The return of Popeyes’ infamous chicken sandwich has spawned several disturbing and ridiculous headlines. A racist lady was body-slammed in the parking lot of one the chain’s locations, an employee was caught preparing sandwiches over a garbage and someone was even fatally stabbed for crying out loud! The latest instance of lunacy surrounding the fried delicacy is a New York City man finding a half-smoked joint in his sandwich.
On November 4, Jeremy Merdinger picked up two sandwiches – a regular and a spicy one – from Popeyes’ West 14th Street location. The 23-year-old told The New York Post that the roach fell into his lap while he was halfway through eating the sandwich. “I was shocked at first,” Merdinger said. “These are things you see on social media a couple of times a year, and for it to happen to me, I was shocked and disgusted… It was 100 percent marijuana. I saved the evidence. It’s in a plastic bag at home.”
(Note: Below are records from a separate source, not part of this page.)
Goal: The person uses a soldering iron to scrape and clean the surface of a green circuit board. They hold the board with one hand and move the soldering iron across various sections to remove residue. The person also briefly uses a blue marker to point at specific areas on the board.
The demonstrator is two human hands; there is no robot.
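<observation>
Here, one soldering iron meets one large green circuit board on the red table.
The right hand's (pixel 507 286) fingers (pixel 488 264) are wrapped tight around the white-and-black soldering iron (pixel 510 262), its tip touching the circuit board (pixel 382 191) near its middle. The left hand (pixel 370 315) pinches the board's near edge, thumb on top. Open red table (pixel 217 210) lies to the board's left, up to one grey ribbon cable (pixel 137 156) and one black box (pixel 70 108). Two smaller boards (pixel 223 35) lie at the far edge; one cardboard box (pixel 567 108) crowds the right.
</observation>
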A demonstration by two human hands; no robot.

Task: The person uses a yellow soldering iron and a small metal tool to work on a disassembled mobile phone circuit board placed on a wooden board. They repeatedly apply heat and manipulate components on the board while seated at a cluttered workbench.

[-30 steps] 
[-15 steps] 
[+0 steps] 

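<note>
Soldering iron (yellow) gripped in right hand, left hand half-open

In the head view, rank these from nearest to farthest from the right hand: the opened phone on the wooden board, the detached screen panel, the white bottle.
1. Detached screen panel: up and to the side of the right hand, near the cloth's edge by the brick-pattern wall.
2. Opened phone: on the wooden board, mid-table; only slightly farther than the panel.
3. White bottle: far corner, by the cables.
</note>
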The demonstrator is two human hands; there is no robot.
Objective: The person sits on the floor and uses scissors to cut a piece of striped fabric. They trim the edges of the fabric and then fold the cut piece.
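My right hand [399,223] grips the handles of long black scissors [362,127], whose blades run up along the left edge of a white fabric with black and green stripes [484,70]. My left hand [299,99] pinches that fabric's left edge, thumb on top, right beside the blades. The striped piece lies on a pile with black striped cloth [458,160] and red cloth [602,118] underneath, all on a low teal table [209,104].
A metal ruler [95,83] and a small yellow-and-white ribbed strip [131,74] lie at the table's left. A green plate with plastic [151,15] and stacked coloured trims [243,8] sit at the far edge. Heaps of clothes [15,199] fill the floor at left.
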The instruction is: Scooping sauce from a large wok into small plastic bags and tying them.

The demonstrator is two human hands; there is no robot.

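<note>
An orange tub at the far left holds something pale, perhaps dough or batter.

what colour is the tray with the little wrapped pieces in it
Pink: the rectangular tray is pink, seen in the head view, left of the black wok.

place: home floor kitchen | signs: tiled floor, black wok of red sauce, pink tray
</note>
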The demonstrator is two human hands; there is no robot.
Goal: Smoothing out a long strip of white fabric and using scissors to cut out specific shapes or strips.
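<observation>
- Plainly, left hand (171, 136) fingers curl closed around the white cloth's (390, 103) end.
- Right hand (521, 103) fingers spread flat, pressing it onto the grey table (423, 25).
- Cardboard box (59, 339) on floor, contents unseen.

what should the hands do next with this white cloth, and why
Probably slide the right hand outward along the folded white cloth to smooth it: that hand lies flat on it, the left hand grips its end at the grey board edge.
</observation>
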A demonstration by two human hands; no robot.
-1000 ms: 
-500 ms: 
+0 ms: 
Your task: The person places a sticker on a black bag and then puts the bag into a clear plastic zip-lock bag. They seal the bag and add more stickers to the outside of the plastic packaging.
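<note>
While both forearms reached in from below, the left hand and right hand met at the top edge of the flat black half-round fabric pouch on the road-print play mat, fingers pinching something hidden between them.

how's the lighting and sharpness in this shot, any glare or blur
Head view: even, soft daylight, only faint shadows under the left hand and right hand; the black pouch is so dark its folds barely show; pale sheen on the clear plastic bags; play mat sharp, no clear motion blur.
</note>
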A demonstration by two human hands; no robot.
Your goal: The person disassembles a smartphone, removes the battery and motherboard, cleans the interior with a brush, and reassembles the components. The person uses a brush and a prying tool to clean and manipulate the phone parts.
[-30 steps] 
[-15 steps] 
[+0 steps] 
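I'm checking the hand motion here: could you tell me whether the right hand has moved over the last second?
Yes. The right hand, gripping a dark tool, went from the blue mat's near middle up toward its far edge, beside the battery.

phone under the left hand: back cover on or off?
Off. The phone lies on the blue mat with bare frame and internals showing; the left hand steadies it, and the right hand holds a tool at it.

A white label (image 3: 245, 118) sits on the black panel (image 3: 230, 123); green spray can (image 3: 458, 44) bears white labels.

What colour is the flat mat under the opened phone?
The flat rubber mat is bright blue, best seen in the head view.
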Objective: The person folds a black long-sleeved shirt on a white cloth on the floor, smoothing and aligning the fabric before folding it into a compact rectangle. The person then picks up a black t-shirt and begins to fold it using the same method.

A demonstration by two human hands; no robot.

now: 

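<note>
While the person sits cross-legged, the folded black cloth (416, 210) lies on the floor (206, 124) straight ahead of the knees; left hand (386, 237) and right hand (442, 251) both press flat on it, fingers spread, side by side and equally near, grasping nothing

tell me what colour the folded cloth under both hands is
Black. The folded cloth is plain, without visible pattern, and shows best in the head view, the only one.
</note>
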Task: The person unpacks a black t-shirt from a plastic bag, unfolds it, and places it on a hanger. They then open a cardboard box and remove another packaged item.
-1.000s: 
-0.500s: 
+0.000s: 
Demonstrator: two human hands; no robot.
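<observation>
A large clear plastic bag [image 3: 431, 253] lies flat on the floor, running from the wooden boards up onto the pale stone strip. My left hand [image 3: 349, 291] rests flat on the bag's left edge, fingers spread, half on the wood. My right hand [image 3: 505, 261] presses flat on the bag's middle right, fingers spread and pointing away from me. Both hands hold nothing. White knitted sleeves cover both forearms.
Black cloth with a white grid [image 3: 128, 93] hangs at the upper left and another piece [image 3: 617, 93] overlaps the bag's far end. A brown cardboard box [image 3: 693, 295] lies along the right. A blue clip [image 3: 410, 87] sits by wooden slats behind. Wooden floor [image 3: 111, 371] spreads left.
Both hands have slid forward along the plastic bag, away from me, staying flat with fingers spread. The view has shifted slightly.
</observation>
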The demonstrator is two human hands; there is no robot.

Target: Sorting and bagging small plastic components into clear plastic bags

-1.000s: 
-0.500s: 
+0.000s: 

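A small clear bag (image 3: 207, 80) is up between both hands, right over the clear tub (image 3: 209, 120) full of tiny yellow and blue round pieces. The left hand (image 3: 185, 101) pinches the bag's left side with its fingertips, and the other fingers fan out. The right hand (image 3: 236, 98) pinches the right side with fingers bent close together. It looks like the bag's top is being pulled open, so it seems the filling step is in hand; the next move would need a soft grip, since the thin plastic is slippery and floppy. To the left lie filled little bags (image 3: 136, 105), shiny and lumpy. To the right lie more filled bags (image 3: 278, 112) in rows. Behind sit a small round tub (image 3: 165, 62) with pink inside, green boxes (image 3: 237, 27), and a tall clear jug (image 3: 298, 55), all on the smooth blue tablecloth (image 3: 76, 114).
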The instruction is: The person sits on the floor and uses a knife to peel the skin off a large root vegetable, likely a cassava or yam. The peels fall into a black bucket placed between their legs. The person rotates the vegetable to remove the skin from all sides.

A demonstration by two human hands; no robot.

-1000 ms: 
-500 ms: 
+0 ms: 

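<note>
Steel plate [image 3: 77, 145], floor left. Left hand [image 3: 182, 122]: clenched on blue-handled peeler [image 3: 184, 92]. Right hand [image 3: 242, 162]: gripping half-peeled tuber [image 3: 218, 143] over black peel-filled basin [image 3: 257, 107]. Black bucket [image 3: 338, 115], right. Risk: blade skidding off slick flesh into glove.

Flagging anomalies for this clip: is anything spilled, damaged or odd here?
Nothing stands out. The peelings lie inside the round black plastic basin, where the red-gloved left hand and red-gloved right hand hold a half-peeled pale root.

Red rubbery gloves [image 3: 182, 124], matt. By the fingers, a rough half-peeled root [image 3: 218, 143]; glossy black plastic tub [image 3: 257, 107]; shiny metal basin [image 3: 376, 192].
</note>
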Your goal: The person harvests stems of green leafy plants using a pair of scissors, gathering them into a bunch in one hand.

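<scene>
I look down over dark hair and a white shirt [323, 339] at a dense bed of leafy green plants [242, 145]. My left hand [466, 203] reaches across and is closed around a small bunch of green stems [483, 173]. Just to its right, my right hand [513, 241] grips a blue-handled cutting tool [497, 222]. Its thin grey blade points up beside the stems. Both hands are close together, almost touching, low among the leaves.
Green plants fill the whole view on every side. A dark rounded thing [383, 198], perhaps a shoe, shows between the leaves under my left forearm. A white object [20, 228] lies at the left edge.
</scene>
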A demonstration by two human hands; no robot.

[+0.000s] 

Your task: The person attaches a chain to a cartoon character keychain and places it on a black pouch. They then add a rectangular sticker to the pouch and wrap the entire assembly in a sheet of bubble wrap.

Merdinger didn’t initially intend on going to the press about the situation to attract any social media attention. However, he was disappointed by the Louisiana Kitchen’s inadequate response to his complaint. He emailed the restaurant that night, including his receipt and a picture of the joint, but they never answered him. When he eventually got a response from Popeyes, they took no accountability and merely said they would conduct an investigation. “They were basically saying it happened outside of the restaurant, and there is nothing they can do,” says Merdinger, who is hoping to receive a refund and an apology. “They can at least admit they made a mistake. I would like for them to own up to it. I think it’s ridiculous and not professional.”
A spokesperson for Popeyes made the following statement to The Post. “We have high standards for the quality of our ingredients and the preparation of our food. We take all feedback about our meals seriously and quickly take action to make sure all of our guests have a good experience.”